No caso da alínea "c", se o donatário não residir nem for domiciliado no Estado, o contribuinte será o doador.

13. RECOLHIMENTO DO IMPOSTO

Na transmissão "causa mortis", o imposto será pago até o prazo de 30 dias após a decisão homologatória do cálculo ou do despacho que determinar seu pagamento, de acordo com o artigo 17 da Lei nº 10.705/2000.

Na doação, o imposto será recolhido antes da celebração do ato ou contrato correspondente, conforme artigo 18 da Lei nº 10.705/2000.

14. EXEMPLOS

Exemplo 1:

Imóvel localizado no Estado de São Paulo, foi doado por pessoa domiciliada no Estado de São Paulo, a outra pessoa domiciliada no Estado de Minas Gerais.

Questiona-se:

a) Há incidência do ITCMD?

b) Para qual Estado o imposto é devido?

c) Quem deverá fazer o recolhimento?

Respostas:

a) Sim, de acordo com o artigo 155, inciso I, da Constituição Federal.

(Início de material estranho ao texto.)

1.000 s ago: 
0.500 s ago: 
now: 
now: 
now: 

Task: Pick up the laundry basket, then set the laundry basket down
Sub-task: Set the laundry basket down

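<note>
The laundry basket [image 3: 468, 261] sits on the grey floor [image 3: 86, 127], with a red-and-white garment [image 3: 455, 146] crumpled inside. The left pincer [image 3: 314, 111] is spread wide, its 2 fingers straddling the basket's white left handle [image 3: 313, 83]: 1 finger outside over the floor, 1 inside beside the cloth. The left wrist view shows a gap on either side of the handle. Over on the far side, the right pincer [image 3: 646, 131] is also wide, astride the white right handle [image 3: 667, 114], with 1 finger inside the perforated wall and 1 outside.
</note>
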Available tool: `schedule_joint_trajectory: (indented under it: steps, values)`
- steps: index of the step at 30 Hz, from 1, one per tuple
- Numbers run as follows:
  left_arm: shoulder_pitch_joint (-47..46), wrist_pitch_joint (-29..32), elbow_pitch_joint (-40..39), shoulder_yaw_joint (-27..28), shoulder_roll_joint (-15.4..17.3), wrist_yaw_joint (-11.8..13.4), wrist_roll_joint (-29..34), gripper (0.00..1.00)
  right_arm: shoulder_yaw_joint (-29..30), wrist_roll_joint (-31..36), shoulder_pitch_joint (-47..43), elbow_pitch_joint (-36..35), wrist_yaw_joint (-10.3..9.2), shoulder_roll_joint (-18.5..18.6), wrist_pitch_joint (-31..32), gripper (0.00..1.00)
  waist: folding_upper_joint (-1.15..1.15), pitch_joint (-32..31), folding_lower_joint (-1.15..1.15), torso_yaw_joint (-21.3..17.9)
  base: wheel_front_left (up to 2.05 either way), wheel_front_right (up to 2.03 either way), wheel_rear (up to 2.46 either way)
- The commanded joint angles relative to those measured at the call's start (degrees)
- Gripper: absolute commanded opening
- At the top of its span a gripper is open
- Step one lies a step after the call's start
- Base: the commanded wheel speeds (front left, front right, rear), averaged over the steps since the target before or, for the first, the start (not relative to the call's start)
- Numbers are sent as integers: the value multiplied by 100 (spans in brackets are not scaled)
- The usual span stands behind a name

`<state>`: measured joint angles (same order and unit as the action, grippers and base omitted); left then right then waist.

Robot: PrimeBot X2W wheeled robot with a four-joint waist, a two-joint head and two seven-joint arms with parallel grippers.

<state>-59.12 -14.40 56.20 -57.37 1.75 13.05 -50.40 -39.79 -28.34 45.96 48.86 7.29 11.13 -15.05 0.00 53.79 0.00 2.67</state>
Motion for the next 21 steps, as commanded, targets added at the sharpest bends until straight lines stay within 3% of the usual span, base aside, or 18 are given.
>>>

b) O imposto será devido para o Estado de São Paulo, de acordo com o artigo 155, § 1º, inciso I, da Constituição Federal.

c) O imposto deverá ser recolhido pelo doador, de acordo com o parágrafo único, do artigo 7º da Lei nº 10.705/2000.

Exemplo 2:

Sendo o "de cujus" residente no exterior, no momento de seu falecimento; e tendo sido seu inventário processado no exterior. Estando os herdeiros domiciliados no Estado do Paraná; e havendo um imóvel localizado no Estado de São Paulo na partilha dos bens.

Questiona-se:

a) Há incidência do ITCMD?

b) Se sim, para qual Estado o imposto é devido, Paraná ou São Paulo?

Respostas:

a) Sim, de acordo com o artigo 155, inciso I, da Constituição Federal.

b) O imposto será devido para o Estado de São Paulo, de acordo com o artigo 155, § 1º, inciso I, da Constituição Federal, ratificado pelo artigo 41 do Código Tributário Nacional, e pelo artigo 4º da Lei nº 10.705/2000.